Optimum Time of Blood Sampling for Determination of Glomerular Filtration Rate by Single-Injection [51Cr]EDTA Plasma Clearance

Abstract
We have investigated the influence on reproducibility of total [51Cr]EDTA plasma clearance (E) of various times and number of blood samples in patients with normal (13 patients) and low (14 patients) renal function. The study aims at fixing a clinically useful procedure suitable for all levels of renal function. Six different types of E were evaluated with time periods for blood sampling between 3 and 5 h after tracer injection, and the variation from counting radioactivity, sc, was determined as part of total variation, St. Optimum mean time, t(E), for blood sampling was calculated as a function of E, as the mean time giving the least change in E for a given change in the ‘final slope’ of the plasma curve. For patients with normal E, Sc did not contribute significantly to sr, and t(E) was about 2 h.
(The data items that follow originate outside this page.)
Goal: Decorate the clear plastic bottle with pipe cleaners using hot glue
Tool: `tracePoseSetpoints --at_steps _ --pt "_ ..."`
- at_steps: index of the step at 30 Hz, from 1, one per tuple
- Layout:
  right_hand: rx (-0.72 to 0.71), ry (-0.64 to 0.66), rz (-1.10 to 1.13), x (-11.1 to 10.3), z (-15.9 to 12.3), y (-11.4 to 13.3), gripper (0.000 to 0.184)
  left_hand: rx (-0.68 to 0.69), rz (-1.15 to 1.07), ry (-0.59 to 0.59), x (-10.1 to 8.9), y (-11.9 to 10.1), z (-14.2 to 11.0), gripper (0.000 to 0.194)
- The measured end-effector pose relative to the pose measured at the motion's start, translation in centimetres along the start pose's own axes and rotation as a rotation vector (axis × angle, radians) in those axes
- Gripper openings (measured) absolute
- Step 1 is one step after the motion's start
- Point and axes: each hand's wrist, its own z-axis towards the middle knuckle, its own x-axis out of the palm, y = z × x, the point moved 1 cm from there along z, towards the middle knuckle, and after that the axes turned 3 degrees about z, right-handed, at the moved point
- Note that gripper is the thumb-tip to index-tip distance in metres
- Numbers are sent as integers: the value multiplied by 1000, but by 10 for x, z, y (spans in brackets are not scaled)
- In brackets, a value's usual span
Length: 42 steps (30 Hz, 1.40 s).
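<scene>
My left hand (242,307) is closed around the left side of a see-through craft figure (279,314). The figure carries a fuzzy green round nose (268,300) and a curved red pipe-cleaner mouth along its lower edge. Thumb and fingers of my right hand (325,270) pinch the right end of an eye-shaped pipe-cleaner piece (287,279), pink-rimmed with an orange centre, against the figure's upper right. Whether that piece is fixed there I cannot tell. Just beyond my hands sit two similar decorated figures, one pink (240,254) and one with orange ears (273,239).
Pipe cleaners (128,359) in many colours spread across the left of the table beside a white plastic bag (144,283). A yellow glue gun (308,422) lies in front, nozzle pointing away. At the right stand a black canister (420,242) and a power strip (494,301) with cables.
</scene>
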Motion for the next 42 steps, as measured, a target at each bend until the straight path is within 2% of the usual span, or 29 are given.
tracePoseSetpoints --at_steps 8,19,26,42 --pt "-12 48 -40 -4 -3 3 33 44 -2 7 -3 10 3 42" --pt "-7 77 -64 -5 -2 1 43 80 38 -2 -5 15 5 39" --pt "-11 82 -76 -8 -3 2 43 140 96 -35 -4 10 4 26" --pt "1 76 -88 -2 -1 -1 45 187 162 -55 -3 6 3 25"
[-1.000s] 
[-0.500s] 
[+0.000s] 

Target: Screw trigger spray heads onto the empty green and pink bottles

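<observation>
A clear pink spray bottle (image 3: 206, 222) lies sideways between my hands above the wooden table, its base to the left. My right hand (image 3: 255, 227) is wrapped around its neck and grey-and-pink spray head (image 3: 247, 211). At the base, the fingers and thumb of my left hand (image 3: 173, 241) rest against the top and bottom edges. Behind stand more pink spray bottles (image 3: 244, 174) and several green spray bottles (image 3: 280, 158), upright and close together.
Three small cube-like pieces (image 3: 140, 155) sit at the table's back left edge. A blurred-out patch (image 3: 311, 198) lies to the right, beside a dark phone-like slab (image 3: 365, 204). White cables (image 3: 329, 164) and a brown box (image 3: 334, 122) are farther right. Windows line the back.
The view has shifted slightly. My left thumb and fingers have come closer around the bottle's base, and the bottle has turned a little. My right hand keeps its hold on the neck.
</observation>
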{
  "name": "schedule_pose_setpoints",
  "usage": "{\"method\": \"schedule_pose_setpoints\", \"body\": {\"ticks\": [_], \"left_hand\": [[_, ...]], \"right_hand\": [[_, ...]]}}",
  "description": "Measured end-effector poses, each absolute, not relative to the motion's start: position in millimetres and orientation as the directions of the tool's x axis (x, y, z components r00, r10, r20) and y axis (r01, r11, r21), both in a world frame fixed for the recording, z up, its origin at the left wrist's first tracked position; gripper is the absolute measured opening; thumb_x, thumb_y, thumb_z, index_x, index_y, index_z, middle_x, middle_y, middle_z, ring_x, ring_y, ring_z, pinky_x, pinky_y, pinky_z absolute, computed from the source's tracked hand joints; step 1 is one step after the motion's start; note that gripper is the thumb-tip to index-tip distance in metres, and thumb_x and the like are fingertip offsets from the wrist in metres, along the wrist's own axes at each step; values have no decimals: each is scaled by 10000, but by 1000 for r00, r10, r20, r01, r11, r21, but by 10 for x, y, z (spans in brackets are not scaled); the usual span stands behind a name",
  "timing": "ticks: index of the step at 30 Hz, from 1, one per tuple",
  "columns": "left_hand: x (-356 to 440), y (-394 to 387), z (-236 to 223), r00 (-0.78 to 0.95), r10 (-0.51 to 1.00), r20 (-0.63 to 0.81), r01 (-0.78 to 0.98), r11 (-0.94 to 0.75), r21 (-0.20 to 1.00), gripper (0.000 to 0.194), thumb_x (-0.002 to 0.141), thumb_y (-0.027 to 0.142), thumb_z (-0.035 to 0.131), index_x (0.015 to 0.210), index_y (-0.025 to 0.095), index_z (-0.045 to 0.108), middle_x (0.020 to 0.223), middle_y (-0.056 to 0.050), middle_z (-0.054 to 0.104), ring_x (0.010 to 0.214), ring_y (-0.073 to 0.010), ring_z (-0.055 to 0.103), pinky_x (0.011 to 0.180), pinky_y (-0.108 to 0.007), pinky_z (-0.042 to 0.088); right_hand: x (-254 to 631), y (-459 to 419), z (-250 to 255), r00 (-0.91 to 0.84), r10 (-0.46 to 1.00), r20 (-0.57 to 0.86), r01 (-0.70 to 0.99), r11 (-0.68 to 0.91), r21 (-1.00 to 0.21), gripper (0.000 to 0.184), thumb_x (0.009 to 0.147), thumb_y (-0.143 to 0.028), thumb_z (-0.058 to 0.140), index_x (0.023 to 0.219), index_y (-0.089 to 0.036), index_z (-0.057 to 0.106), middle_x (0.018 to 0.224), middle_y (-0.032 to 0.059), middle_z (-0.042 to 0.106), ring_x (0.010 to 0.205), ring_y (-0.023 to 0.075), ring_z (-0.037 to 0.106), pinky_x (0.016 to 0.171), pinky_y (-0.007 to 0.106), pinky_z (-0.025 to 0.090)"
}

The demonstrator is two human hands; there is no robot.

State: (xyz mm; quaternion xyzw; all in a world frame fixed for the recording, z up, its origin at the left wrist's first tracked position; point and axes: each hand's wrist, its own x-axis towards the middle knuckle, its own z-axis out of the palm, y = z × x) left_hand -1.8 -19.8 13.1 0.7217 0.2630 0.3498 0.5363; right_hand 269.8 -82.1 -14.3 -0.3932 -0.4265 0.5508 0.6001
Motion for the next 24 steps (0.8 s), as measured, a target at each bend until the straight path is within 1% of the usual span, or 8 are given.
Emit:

For patients with low renal function sc contributed significantly to st, and t(E) increased steeply with decreasing E. The relative error of sc from fixed E types was calculated for all levels of renal function. The results indicate that blood sampling individualized according to predicted E values is not necessary. A sufficient precision of E can be achieved for all function levels from three blood samples drawn 180, 240, and 300 min after injection.